Rolling window calculations in Data Analysis Python - Time & Space Complexity
When we use rolling window calculations, we want to see how values change over a small moving range in data.
We ask: How does the time to compute change as the data grows larger?
Analyze the time complexity of the following code snippet.
import pandas as pd
data = pd.Series(range(1, 101))
window_size = 5
rolling_means = data.rolling(window=window_size).mean()
This code calculates the average of every 5 consecutive numbers in a list of 100 numbers.
Identify the loops, recursion, array traversals that repeat.
- Primary operation: Calculating the mean for each rolling window.
- How many times: Once for each position where the window fits, about n - window_size + 1 times.
As the data size grows, the number of rolling windows grows roughly the same as the data size.
| Input Size (n) | Approx. Operations |
|---|---|
| 10 | About 6 calculations |
| 100 | About 96 calculations |
| 1000 | About 996 calculations |
Pattern observation: The number of calculations grows roughly in a straight line as data size increases.
Time Complexity: O(n)
This means the time to compute grows directly in proportion to the size of the data.

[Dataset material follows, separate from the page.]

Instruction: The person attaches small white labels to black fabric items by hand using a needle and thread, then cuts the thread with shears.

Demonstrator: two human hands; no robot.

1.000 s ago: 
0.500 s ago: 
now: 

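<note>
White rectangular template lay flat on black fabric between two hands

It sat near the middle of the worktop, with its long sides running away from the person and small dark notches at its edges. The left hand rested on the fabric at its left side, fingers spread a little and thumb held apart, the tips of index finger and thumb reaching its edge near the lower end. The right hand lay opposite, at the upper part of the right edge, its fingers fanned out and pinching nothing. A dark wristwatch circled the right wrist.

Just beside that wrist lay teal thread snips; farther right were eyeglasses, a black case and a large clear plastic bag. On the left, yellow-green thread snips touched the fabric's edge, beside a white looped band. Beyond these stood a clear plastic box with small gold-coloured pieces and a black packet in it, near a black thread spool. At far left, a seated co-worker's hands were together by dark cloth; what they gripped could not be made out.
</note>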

[X] Wrong: "Rolling calculations take the same time no matter how big the data is."
[OK] Correct: Each new position of the window requires a calculation, so more data means more calculations.
Understanding how rolling calculations scale helps you explain data processing speed clearly and confidently.
"What if we increased the window size to cover half the data? How would the time complexity change?"